The National Development Plan (NDP) identifies the need for South Africa to invest in a strong network of economic infrastructure designed to support the country’s medium- and long-term economic and social objectives. Energy infrastructure is a critical component that underpins economic activity and growth across the country; it needs to be robust and extensive enough to meet industrial, commercial and household needs.
The NDP requires the development of 10,000 MWs additional electricity capacity to be established by 2025 against the 2013 baseline of 44,000 MWs.
The (policy adjusted) Integrated Resource Plan (IRP) 2010 developed the preferred energy mix with which to meet the electricity needs over a 20 year planning horizon to 2030.
In line with the national commitment to transition to a low carbon economy, 17,800 MW of the 2030 target are expected to be from renewable energy sources, with 5,000 MW to be operational by 2019 and a further 2,000 MW (i.e. combined 7,000 MW) operational by 2020.
Planning requirements further include capacity to supply for base load and medium term risk mitigation (MTRM) plans.
In May 2011, the Department of Energy (DoE) gazetted the Electricity Regulations on New Generation Capacity (New Generation Regulations) under the Electricity Regulation Act (ERA).
The ERA and Regulations enable the Minister of Energy (in consultation with NERSA) to determine what new capacity is required.

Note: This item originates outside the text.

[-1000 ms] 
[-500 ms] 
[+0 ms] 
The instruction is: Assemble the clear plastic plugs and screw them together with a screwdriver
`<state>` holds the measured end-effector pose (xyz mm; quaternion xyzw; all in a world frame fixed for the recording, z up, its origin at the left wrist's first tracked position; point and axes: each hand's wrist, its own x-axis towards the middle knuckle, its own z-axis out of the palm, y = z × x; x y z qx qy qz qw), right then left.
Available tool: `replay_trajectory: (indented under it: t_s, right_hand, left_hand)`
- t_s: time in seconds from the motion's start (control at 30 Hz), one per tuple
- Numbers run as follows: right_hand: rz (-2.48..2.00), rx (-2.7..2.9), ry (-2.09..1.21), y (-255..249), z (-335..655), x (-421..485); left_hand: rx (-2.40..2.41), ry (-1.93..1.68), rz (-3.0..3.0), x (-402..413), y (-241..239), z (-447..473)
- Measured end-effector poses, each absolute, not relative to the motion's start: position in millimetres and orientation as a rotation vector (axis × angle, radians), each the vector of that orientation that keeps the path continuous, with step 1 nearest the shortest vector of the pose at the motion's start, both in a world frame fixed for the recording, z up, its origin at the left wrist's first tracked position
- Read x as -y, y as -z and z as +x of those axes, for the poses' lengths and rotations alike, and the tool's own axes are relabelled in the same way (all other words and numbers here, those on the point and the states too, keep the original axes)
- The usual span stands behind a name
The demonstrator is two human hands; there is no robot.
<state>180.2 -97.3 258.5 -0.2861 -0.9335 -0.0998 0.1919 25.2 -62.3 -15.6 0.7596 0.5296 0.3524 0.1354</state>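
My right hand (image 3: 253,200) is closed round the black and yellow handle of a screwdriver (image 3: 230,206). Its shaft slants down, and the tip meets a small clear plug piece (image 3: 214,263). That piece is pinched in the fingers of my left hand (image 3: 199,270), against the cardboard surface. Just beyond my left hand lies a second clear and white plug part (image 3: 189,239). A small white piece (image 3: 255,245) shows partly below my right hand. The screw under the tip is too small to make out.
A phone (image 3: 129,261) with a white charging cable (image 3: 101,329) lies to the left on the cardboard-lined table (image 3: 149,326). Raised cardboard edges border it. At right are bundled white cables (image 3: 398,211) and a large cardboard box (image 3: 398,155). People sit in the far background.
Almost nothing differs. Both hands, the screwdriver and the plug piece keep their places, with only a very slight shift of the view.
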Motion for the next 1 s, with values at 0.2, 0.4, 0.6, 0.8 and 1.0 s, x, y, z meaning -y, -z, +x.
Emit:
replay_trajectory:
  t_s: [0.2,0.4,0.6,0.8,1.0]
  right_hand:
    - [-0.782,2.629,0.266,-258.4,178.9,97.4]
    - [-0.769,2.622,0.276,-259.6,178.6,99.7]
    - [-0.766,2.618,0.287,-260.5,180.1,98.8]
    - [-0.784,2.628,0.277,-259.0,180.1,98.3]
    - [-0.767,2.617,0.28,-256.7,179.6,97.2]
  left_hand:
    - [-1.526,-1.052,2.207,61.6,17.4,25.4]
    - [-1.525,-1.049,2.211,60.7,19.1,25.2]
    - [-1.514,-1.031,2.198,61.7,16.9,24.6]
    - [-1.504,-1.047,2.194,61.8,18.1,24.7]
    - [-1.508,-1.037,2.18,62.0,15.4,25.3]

Ministerial determinations give effect to components of the planning framework of the IRP, as they become relevant.
Opening the market for IPPs
A significant share of the new electricity capacity will be developed and produced by Independent Power Producers (IPPs).
The introduction of private sector generation offers multiple benefits. It will contribute greatly to the diversification of both the supply and nature of energy production, assist in the introduction of new skills and in new investment into the industry, and enable the benchmarking of performance and pricing.
The New Generation Regulations establish rules and guidelines that are applicable to the undertaking of an IPP Bid Programme and the procurement of an IPP for new generation capacity.
These guidelines include:
The Independent Power Producers Procurement Programme (IPPPP) Office and mandate
The Department of Energy (DoE), National Treasury (NT) and the Development Bank of Southern Africa (DBSA) established the IPPPP Unit for the specific purpose of delivering on the IPP procurement objectives.
In November 2010 the DoE and NT entered into a Memorandum of Agreement (MoA) with the DBSA to provide the necessary support to implement the IPPPP and establish the IPPPP Office.
The activities of the office are in accordance with the capacity allocated to renewable energy and non-renewable generation in the Integrated Resource Plan (IRP) 2010; subsequent ministerial determinations and DoE support service requirements.
The IPPPP Office provides the following services:
It has been applauded for effectively avoiding the quicksand of laborious administrative arrangements, without undermining the quality or transparency of the programme.
The IPPPP partnership is funded by a Project Development Facility (PDF) financed through bid registration fees payable by all bidders and the Development Fee paid by selected bidders.
Increasingly, a sound, comprehensive energy strategy is structured as a triangle with the three sides denoting, respectively: promoting economic development, providing energy security and access while achieving environmental sustainability.
South Africa’s current electricity development strategy aims to achieve a greater balance between these three aspects, focusing on achieving a balanced energy mix to include more gas and renewables.
An appropriate approach to development of a sustainable energy portfolio has to take cognizance of how new development and capacity delivers against the imperatives of the energy triangle.
South Africa’s energy crisis giving shape to the IPPPP
Economic growth and electricity consumption have outpaced power system capacity building in South Africa in the preceding two decades. As a result the country has been experiencing severe electricity supply constraints since 2008. The 2008/9 global economic recession slowed down economic activity and, as a consequence, electricity demand, providing a temporary reprieve. But, after a slower than anticipated economic recovery, 2014 again saw the power system stressed to its limits. To maintain system stability, a schedule of rolling black outs have been instituted, but with dire implications for the stressed economy.
It is foreseen that electricity supply will continue to be highly constrained for at least the next five years as the build programme catches up with demand. The Department of Energy, in collaboration with key stakeholders, are looking at various options to alleviate the crisis, including through increasing and accelerating the participation of IPPs in the energy sector. This situation is likely to reshape the IPPPP portfolio.
As part of mitigating the shortfall, both supply and demand management solutions that can rapidly deliver reliable capacity and reduce or shift demand cost effectively and timeously, will be prioritised for immediate implementation.
It is envisaged that the IPPPP will continue to provide a flexible procurement service to the Department for a responsive and effective reply to the urgent power infrastructure development needs of the country.